BY S. Ratnajeevan H. Hoole-June 7, 2018, 10:28 pm
Counting votes is just one aspect of democracy
On
the face of it, we exercise our franchise, vote and often turn out
governments. We have retired public servants working as election staff.
By all accounts they are very honest poll workers and the result is
inexorably the will of the electorate.
However, there is a lot more to democracy than taking a good record of
the will of the electorate. There are related issues: Are people whom we
would really choose as our representatives able to contest? Here the
answer is often no, because of the cost and dangers of campaigning; and
whom we choose are our second choice.
No democracy without the rule of law
Do we operate under the rule of law? No! The Seventeenth Amendment was
enacted and became the law. It provided for a Constitutional Council to
appoint an Election Commission, and other independent Commissions.
However, both Chandrika Kumaratunga and Mahinda Rajapaksa failed to
implement the law. Nothing happened. Neither broke the law. They only
defied the spirit of the law, and indirectly broke the law. This is the
Sri Lankan style of breaking laws – not to do what it expects of us. No
law said the President had to appoint the Constitutional Council.
Similarly, when war criminals and thieving politicians are protected,
there is a failure to do what the law expects.
The law and election officials
Does the law protect those who conduct elections? We have Assistant
Commissioners who were assaulted by politicians years ago without due
prosecution. Only one man stood up and used a private plaint. Last I
heard he was still spending his money on it. When officials are not
protected, they cannot do their work.
As an election official, I came across a complaint that an election
campaign was launched from a temple. The KKS police when pressed by the
complainant (a rival politician) filed charges before the Mallakam
magistrate against the priest and not the politicians. Usually a priest
would bless anything given to him – here the manifesto notices – so he
was discharged. When the Commission pressed the police, they charged
just one of the politicians leaving out the big guns who were at the
temple. There were photographs of the event. The politicians themselves
had boasted of the release of the manifesto from the "famous temple" in
their Facebook pages. Articles appeared in newspapers. The police had
all of these. However, they merely placed these in the file but the
B-report to the magistrate did not mention this.

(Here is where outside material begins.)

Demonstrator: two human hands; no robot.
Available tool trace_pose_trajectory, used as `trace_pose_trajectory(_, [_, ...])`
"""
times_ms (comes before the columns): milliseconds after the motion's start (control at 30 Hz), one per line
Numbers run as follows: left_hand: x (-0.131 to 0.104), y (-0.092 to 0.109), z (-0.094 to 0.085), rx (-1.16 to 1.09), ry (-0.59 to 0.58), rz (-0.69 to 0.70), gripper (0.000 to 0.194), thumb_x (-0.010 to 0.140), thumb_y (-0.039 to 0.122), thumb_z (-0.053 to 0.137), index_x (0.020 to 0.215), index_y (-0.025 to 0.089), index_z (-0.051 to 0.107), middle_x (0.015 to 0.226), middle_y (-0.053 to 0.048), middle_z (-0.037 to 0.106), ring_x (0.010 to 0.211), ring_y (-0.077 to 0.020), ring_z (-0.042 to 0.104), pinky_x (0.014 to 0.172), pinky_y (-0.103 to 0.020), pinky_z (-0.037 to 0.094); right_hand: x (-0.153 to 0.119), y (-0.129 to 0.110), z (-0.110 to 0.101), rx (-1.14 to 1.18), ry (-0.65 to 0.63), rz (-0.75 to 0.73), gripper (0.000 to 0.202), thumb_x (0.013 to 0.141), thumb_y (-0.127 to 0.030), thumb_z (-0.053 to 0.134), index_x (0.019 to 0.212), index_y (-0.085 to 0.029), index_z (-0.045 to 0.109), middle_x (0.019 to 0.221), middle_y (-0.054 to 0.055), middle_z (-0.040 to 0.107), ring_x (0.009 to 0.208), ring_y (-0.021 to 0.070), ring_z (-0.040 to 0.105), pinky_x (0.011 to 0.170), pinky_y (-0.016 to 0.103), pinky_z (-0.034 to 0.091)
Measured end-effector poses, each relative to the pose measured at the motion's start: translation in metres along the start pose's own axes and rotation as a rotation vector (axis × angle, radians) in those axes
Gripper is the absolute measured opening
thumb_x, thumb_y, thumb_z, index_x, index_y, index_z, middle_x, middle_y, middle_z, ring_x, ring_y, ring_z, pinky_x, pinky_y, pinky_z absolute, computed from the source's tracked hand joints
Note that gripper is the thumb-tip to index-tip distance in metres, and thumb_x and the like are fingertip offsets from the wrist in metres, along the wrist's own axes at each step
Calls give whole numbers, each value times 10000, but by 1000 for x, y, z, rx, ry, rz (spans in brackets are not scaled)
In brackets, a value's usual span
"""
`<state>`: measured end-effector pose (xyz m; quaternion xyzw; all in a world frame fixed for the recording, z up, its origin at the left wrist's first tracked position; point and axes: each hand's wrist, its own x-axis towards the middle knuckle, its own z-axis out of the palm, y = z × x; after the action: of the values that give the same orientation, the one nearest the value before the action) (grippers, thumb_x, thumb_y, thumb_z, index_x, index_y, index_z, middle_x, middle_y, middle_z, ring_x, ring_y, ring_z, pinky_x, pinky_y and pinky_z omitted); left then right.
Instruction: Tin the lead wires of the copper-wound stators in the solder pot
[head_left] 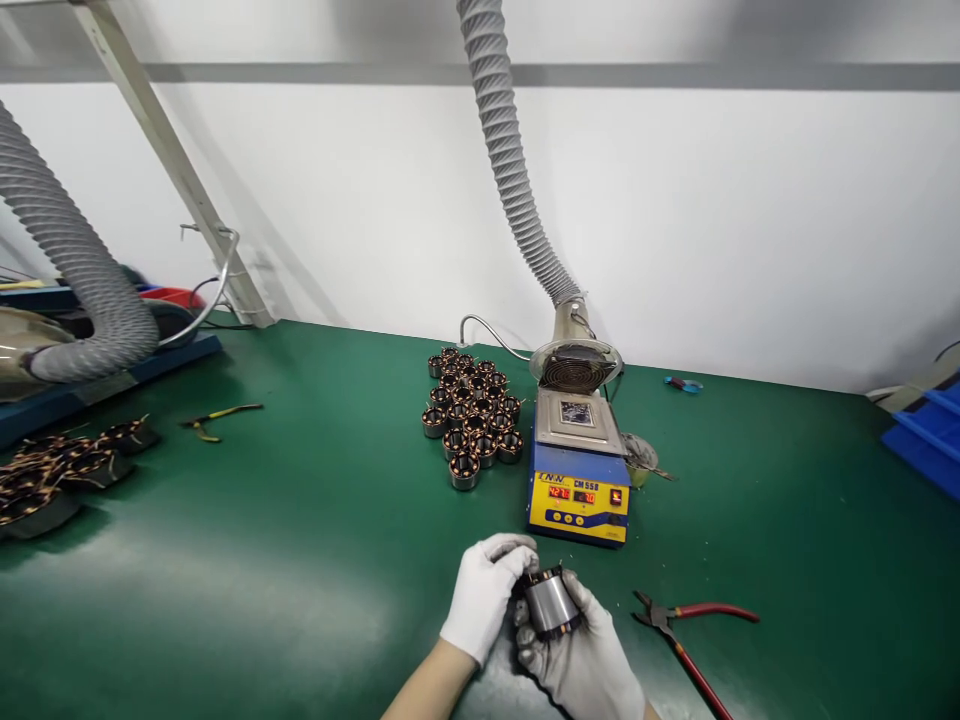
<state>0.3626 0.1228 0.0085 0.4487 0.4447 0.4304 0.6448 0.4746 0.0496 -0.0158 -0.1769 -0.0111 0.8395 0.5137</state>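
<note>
My right hand (585, 655), in a white glove with greyed fingertips, is wrapped round a silver motor stator (551, 604) with black ends, held tilted above the green table. My left hand (491, 590), also gloved in white, has its fingers pinched together at the stator's upper left edge, where short wires stick out. What the left fingertips pinch is too small to make out. Just beyond the hands stands a blue and yellow solder pot (577, 505) with a lit red display.
Many stators (475, 422) stand grouped left of the pot. Red-handled cutters (664, 616) lie at the right, yellow-handled pliers (217, 415) at the left, near larger stators (90, 465). A grey duct hose (506, 150) hangs over the pot; a blue bin (934, 430) stands far right.
</note>
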Motion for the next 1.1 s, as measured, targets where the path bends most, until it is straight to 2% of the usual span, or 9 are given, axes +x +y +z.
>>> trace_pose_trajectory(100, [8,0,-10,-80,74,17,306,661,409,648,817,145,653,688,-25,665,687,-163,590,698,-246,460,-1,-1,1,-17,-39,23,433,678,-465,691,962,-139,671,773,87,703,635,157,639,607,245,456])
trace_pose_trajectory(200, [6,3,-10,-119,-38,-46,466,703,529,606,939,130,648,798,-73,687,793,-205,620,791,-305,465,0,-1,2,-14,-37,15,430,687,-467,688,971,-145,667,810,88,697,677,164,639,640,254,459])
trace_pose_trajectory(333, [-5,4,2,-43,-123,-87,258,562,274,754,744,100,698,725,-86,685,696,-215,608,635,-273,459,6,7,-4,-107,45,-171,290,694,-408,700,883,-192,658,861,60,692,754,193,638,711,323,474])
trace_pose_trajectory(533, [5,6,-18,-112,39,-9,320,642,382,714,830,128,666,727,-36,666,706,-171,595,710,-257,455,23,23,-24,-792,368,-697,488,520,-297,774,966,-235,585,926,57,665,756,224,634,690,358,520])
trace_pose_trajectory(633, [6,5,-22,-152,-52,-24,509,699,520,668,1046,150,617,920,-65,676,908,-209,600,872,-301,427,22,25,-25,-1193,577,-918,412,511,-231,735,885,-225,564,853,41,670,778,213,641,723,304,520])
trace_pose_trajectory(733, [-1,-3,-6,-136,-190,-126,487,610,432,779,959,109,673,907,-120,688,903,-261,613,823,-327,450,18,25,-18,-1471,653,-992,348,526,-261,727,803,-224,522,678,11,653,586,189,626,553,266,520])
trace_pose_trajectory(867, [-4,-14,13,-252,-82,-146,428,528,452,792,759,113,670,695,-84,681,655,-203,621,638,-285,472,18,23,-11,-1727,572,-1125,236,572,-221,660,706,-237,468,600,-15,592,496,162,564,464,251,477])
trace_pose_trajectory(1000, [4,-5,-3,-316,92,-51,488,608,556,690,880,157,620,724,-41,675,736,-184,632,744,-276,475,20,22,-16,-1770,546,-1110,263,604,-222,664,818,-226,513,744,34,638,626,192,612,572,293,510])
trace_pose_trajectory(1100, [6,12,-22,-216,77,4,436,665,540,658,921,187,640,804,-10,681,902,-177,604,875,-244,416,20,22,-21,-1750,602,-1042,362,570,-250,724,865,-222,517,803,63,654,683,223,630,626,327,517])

Angry at the Commission, although I was not the complainant, summons
were supposedly served on me and untruthfully reported as such to the
Magistrate by the OIC.
An attack was launched on me in court as having run away in fear despite
the summons. The Magistrate thought that a Christian should not be
involved when the offence involved a Hindu Temple! The one politician
charged was discharged after the magistrate had launched his own
diatribe on me.
The one man charged threatened me: "Until 10 February. 2018 you do your
attacks. On the 11th attacks on you will begin. You be ready to face
them. We are saying this pleasingly with responsibility. If you pull us
into dirty work, we too will not let it/you be."
The TNPF issued a press release giving the speech, and photos. TNPF
Lawyer K. Guruparan stated malicious untruths about me. I was fearful. I
complained to SSP/Jaffna who said it was not an Election Offence and he
could act only if it was. So he asked for two weeks to consult the AG.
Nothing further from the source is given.